# GoPro Mounts



## adamb (Sep 23, 2007)

Hey Guys,

I was wondering if any of you have any experience with any of the different hunting mounts out there for the GoPro's. I would like one that I could attach to my shotgun and possibly my bow. :grin:

Do I need to spend the extra cash on the "Official" GoPro Sportsman mount or can I get a good quality knock-off somewhere else?

Thanks!


----------



## DallanC (Jan 13, 2009)

Well they make something like this that can clamp onto a "tube":

http://www.ebay.com/itm/New-Camera-...617?pt=LH_DefaultDomain_0&hash=item43d3b13fd1

They make picatinny rail mounts too:

http://www.ebay.com/itm/Metal-Alumi...177?pt=LH_DefaultDomain_0&hash=item19f89ae529

Wish someone would make one that attaches to a sling stud.

-DallanC


----------



## SidVicious (Aug 19, 2014)

I have a lot of mounts that I use when hunting. I would not recomend the gopro brand ones for the gun. They do not hold tight when the recoil hits, and the camera ends up moving around. Capture your hunt makes my favorite shotgun mount. They have a lock that hols the camera in place, and they fit any gopro mount base. They are also made of metal and are really sturdy. They are also much ceaper that the gopro mounts. The clamp one that is made by gopro does well with bows, fishing rods, and anything else of that nature.


----------



## Jmgardner (Sep 17, 2014)

i just ordered this one for the go pro my wife got me as an early Christmas present.

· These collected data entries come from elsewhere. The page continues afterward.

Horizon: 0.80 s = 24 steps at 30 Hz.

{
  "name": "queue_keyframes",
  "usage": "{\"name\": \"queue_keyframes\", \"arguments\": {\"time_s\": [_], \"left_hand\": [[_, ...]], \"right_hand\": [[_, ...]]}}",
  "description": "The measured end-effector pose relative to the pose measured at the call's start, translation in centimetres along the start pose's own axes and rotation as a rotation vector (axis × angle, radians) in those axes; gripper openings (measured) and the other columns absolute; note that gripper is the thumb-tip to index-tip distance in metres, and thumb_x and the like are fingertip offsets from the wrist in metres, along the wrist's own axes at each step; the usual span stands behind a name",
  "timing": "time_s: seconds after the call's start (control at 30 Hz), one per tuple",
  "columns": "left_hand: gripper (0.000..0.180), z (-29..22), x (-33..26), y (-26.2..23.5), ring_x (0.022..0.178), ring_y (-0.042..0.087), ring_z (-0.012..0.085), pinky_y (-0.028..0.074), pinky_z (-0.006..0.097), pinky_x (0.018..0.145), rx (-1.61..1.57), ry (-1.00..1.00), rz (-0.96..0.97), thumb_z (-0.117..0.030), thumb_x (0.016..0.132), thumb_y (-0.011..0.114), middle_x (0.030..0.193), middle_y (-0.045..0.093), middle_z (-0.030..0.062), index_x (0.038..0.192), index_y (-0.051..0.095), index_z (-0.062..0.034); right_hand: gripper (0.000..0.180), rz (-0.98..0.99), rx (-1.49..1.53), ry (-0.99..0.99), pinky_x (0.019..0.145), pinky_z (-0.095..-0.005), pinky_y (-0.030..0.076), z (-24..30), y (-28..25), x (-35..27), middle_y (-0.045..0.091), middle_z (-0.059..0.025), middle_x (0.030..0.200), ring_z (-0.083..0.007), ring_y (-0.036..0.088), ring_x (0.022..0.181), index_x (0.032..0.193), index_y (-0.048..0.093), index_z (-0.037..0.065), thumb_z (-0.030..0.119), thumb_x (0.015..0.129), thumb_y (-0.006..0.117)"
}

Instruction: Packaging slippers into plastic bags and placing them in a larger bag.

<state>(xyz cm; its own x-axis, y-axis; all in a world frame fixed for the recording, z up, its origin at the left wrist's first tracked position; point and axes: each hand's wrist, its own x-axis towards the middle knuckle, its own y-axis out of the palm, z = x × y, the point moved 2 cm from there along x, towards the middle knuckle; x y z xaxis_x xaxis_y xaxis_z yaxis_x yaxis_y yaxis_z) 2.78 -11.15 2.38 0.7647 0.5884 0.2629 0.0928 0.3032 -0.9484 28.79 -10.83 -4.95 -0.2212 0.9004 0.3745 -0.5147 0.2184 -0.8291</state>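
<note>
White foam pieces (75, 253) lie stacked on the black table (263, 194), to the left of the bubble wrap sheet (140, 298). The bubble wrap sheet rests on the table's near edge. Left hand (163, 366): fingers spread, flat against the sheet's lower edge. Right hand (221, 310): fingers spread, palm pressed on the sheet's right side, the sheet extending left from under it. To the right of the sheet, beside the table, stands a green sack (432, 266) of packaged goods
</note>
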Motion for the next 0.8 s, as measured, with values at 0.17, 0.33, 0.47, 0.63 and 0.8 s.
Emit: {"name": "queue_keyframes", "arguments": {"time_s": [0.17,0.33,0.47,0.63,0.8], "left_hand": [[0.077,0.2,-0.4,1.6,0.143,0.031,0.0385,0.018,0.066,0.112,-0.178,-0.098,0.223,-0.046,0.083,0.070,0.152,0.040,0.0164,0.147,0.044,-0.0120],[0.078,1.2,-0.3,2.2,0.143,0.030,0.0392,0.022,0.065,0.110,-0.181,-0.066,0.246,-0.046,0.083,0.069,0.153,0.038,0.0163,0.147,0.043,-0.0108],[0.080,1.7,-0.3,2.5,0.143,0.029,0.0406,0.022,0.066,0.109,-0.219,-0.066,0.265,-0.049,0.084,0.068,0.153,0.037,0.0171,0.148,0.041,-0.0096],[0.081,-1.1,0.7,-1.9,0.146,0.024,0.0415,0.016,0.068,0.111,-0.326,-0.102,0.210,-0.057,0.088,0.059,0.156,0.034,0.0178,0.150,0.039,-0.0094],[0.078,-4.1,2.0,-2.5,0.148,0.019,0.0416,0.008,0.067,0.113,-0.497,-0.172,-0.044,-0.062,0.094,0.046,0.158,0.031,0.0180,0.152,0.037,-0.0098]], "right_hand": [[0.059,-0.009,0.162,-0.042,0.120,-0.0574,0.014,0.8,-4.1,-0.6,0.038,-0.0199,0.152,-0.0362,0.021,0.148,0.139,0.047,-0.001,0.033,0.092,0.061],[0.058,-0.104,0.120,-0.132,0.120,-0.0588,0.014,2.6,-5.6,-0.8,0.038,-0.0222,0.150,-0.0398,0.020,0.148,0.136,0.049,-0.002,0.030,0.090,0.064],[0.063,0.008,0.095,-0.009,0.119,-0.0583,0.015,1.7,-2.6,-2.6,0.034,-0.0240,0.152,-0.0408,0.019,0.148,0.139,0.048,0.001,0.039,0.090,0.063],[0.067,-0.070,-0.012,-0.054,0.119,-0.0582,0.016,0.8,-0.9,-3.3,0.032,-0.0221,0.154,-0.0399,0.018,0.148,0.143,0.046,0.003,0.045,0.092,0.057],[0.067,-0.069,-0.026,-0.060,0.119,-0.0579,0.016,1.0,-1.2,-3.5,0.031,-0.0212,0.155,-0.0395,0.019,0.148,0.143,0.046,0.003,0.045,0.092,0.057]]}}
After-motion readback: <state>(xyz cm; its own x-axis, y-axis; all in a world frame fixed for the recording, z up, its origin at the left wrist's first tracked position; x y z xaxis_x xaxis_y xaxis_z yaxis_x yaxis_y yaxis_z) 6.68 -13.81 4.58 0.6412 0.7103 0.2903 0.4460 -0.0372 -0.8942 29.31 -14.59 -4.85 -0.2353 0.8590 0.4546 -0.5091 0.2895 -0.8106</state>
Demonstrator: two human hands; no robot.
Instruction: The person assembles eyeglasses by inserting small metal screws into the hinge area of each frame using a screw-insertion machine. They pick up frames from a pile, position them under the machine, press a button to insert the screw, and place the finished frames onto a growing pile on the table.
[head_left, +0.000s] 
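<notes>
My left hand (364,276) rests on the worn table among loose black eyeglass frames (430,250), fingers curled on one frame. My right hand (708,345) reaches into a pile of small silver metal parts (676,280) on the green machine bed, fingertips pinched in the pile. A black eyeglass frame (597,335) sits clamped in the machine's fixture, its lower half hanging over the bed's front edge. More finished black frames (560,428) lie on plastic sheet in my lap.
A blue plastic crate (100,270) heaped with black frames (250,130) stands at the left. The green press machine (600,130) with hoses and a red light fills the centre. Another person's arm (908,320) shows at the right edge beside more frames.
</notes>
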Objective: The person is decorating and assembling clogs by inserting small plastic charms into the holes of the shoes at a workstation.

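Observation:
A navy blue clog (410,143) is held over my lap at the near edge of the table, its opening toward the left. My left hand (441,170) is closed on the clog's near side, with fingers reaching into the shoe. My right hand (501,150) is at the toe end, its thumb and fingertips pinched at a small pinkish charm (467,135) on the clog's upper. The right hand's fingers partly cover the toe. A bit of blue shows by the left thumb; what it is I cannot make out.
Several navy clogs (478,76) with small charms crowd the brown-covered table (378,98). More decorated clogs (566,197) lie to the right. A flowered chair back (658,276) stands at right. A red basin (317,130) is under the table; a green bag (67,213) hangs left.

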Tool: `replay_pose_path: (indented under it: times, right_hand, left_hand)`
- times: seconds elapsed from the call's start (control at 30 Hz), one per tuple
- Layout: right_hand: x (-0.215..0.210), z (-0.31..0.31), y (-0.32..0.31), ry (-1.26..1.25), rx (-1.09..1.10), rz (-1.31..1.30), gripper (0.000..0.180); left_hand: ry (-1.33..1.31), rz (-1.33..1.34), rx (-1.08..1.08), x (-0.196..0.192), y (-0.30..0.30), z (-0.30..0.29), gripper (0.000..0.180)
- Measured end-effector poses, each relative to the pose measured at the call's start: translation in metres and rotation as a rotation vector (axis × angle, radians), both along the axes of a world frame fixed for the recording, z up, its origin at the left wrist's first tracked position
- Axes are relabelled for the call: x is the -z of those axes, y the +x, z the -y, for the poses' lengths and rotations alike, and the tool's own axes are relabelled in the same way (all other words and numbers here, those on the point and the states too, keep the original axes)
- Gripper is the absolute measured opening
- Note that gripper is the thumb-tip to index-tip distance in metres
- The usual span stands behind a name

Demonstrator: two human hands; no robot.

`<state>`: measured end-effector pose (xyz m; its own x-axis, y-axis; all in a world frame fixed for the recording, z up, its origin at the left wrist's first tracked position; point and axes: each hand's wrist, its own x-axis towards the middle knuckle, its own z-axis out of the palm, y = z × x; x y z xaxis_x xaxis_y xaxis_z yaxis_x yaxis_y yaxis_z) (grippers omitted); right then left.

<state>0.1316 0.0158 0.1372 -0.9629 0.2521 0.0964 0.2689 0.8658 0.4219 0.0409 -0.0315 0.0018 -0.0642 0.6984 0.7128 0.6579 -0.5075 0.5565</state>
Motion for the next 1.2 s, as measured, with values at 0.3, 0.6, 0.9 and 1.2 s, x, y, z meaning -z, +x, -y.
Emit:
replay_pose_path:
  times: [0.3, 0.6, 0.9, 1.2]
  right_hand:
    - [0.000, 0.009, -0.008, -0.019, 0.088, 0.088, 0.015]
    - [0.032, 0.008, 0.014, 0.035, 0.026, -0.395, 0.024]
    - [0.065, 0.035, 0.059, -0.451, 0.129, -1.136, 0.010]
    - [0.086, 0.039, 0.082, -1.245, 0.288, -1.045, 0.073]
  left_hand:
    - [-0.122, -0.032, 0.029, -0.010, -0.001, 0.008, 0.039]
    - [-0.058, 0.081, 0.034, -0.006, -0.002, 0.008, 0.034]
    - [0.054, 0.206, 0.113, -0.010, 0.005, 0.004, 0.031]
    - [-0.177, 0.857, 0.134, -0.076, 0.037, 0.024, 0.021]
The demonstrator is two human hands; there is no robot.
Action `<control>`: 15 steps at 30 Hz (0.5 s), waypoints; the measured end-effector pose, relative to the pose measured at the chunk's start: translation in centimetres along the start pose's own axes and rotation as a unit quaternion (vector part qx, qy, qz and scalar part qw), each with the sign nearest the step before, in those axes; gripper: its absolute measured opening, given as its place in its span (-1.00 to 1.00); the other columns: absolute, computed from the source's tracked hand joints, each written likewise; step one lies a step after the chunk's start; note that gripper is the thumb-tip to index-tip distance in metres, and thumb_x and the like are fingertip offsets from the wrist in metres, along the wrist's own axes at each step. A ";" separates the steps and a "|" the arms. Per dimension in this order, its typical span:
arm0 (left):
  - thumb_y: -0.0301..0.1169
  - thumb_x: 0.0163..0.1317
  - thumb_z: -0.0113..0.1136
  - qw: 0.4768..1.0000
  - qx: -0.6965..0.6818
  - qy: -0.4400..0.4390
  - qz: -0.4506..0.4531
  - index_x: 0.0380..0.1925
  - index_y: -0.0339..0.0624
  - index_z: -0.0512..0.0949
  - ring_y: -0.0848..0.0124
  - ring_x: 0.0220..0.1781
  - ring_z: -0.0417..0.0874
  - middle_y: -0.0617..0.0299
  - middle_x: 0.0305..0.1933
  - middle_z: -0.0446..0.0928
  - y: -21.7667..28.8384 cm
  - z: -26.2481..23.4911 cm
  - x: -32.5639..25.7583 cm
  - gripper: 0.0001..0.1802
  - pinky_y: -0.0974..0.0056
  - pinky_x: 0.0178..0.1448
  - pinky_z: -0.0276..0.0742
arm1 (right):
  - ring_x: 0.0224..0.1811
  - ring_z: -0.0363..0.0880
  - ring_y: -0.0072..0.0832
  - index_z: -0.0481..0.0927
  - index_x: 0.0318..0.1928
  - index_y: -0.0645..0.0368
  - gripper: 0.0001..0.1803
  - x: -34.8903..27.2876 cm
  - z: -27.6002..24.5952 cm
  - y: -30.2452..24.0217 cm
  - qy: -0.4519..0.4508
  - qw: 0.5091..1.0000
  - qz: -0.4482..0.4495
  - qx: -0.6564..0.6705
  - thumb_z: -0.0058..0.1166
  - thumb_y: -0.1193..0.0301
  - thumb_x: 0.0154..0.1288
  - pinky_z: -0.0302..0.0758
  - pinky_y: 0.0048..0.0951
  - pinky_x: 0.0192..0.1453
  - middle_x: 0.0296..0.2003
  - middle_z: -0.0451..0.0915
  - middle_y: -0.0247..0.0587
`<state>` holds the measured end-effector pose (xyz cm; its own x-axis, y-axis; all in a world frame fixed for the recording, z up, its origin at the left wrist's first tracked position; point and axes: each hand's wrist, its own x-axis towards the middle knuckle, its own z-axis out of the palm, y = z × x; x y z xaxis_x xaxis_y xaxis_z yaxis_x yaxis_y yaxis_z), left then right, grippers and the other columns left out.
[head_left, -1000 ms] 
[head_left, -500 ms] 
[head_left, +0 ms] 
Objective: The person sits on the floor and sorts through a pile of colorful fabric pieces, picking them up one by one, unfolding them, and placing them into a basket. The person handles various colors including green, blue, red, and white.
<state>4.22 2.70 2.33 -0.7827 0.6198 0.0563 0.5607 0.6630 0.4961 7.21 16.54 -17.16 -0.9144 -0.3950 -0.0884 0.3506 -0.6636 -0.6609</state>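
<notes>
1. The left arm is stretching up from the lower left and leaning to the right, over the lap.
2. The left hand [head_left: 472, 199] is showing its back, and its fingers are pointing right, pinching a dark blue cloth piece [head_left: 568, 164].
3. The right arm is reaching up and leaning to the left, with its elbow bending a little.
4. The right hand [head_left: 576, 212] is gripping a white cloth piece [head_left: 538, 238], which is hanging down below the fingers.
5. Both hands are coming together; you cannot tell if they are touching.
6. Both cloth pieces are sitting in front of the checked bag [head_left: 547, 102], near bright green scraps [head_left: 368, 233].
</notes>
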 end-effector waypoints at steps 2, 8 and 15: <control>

http://www.amazon.com/gp/product/B00KLQKYA4/ref=od_aui_detailpages00?ie=UTF8&psc=1

the plan is to put it on my stabilizer (at least thats what was suggested by a guy who did the same.) I'm whitetail hunting back home in bama over christmas, ill post video of it if i get anything good.


----------



## BPturkeys (Sep 13, 2007)

I hate anything hangin on my gun/bow. With the use of a normal surface mount and some plastic ties I mounted my camera to the bill of my hat. The profile is low so it doesn't get caught up on brush etc and I cover it with a short length of a camo gun sock and you don't even notice it. It captures great pic/videos that include a great look that includes the weapon and a very close facsimile to what you are actually seeing at the time.


----------